La mosca ciega

Terminaba el año escolar en un liceo de Providencia. Las pruebas globales ya eran historia y mis notas eran buenas, considerando que ponía atención sólo a lo que me interesaba. Quedaba la última reunión de apoderados y ojalá mi papá no se viera involucrado en alguna discusión donde él fuera el representante de un bloque y la mamá de Anne – una de mis amigas – del otro. Pero mi papá nunca se perdía en la masa, porque es parte de esa generación políticamente densa, socialmente dividida y un poco quebrada emocionalmente. Casi 45 años de diferencia entre él y yo no pasan piola.

Ese día, quise esperarlo en el patio cuando terminara la reunión, intuyendo que “La Mosca” lo abordaría en privado, representando a las inspectoras de piso que operaban como “Gestapo” contra la homosexualidad. ¿Qué iba a hacer si le insinuaba algo sobre mí? O peor, ¿Qué haría si pronunciaba el nombre de Ella y la señalaba como la manzana podrida que quería “pervertir” a su hija menor?. Ambas posibilidades me aterraban, pero la segunda me parecía asquerosa, triste y peligrosa. Un insulto a la intimidad y a la dignidad.
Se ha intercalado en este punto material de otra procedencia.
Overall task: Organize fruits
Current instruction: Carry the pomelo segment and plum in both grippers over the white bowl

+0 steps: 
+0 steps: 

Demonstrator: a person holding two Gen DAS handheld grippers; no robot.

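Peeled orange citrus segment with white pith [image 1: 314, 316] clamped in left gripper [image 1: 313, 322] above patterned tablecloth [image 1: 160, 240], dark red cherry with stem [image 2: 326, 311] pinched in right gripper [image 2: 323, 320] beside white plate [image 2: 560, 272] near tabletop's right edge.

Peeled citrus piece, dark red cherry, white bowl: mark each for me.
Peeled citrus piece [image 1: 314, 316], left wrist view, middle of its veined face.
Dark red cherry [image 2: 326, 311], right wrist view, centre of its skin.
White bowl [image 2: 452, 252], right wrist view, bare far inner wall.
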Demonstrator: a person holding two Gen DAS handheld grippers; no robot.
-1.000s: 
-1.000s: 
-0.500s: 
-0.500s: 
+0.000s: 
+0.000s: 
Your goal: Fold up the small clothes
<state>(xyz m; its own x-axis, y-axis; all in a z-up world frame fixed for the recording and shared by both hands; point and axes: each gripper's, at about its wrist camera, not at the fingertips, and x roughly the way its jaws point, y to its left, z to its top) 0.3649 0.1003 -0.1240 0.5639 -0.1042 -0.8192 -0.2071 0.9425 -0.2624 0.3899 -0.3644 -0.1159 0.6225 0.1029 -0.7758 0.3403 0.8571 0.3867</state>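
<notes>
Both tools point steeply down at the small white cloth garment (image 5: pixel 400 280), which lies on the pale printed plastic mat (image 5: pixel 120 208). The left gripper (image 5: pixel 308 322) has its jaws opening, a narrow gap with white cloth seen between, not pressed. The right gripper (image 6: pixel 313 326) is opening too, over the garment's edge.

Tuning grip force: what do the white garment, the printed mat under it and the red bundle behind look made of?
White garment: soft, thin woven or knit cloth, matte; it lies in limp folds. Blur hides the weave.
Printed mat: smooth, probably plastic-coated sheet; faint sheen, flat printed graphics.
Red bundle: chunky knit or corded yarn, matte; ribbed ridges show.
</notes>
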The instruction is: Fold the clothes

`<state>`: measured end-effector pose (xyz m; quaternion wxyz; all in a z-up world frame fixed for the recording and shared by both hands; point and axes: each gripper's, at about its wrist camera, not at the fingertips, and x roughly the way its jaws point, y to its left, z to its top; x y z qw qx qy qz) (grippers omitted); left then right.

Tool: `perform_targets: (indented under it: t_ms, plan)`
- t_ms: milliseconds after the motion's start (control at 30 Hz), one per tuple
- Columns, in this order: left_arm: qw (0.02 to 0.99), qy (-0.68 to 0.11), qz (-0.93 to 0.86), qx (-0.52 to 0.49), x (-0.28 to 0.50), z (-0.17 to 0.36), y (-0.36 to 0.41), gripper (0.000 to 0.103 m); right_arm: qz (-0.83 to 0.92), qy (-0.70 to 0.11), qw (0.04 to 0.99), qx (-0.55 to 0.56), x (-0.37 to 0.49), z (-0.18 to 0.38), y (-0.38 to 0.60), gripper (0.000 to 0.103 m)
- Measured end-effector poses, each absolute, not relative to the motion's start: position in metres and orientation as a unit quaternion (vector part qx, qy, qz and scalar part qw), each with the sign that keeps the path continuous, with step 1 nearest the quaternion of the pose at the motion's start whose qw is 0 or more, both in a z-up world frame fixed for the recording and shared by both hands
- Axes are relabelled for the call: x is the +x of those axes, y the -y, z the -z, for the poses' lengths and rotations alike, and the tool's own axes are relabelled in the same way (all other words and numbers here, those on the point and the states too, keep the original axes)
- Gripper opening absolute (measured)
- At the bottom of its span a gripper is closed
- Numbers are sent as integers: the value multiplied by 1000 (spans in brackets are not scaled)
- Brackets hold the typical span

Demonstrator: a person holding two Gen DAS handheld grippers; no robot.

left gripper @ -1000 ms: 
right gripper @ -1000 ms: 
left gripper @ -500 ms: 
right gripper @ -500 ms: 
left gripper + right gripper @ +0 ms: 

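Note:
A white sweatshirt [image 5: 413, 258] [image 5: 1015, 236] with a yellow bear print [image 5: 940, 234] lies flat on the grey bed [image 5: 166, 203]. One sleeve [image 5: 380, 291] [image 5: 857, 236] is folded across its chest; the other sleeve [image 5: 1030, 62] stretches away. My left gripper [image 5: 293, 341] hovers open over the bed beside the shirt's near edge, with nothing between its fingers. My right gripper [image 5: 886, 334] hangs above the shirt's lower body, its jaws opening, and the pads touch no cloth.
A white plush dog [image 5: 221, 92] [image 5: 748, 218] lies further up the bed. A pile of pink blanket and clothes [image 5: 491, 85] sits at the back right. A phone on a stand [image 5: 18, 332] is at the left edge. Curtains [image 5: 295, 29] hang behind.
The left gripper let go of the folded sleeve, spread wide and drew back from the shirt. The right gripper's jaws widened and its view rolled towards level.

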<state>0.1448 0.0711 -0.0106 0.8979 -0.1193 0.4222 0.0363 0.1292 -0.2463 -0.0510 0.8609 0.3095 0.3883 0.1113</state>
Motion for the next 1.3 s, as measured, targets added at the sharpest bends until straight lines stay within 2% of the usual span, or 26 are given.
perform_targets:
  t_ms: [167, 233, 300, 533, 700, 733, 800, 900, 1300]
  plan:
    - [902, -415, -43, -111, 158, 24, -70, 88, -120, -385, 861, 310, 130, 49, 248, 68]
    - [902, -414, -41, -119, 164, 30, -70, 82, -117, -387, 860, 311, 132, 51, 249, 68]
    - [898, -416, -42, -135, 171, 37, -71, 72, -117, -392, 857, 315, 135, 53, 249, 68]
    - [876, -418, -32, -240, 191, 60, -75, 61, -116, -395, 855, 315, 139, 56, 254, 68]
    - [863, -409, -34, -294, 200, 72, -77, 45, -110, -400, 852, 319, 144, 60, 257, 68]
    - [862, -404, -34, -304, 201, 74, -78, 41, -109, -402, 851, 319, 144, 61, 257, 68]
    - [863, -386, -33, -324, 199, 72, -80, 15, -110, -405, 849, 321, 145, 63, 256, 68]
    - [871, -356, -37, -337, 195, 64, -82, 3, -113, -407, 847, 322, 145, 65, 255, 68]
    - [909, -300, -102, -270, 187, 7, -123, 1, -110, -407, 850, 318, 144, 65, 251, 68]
Era año 2002 y las autoridades del colegio tenían un objetivo claro: Frenar el “problema”, aplicando medidas restrictivas y subiendo el número de inspectoras omnipresentes que, como cucarachas, pululaban en los espacios más húmedos del colegio como baños y camarines. Siempre estaban: En el patio, asomando sus cabezas sala por sala o haciendo rondas por los recovecos más pequeños, espacios perfectos para dar una carta arrugada en la mano, un beso o un abrazo. Pero nada servía, porque muchas de esas historias entre niñas que amaban a otras eran reales, tanto como el primer amor entre un y una puber.

La primera persona a quien amé fue Ella, no puedo negarlo. Mi primer beso a los ya tardíos 16 años. Mentía siempre con esto, pero lo del niño de la fiesta del colegio no era verdad.

Tomando el sol en lo más alto de la galería Ella pasó los últimos días de ese año, mirando hacia el pabellón antiguo mí puesto que se dejaba ver por la puerta. El misterioso papel en mi casillero con un infantil “Te estoy observando” y unos ojitos dibujados, no era tan misterioso ni tan anónimo.

Esos últimos días del semestre los pasamos con un Discman en el Parque Bustamante escuchando un CD con canciones románticas y añejas de Franco Simone, Gianni Bella y Franco de Vita. Lo más “nuevo” era Sade, pero cualquier canción le iba perfecto al inicio de nuestra historia. Cualquier frase cursi era adecuada para decir lo que yo no podía mientras nos mirábamos, risueñas y felices, como cualquier pareja adolescente en un parque de la ciudad.

Termina la reunión y veo como mi profe jefe saca a mi papá de la sala. Corro al pabellón con ganas de vomitar y el corazón retumbando. Sí, ya le dijo, no sé bien qué, porque llego en la última parte de la conversación. Trato de meterme en el medio y los cien ojos de «La Mosca» me miran sin expresión. Mi papá tampoco tiene expresión.

Trato de ser más simpática de lo normal, pero no hay efecto en él y no comprendo. Es rígido, de derecha y además cree en Dios  Algo me comenta o pregunta y yo, por supuesto, no tengo más opción que negarlo y bajarle el perfil: “La he saludado un par de veces, ni siquiera vamos en el mismo nivel” –  digo, tratando de convencerme.

Espero un castigo, pero no recibo nada.

Caminando hacia la casa, él habla poco y yo ya no trato de agradar. Miro hacia adelante y siento una angustia terrible por negarla a Ella, la niña morena de sonrisa perfecta.

Paso el verano pensando en ella, esperando el primer día de clases para verla y saber si ella también lo esperó. Si a lo mejor se miró al espejo con tanta preocupación como yo esa mañana. Llega el gran día y así es. Nos miramos y a punta de gestos acordamos nuestro próximo encuentro, lo más lejos que alcancemos a llegar desde la puerta del colegio.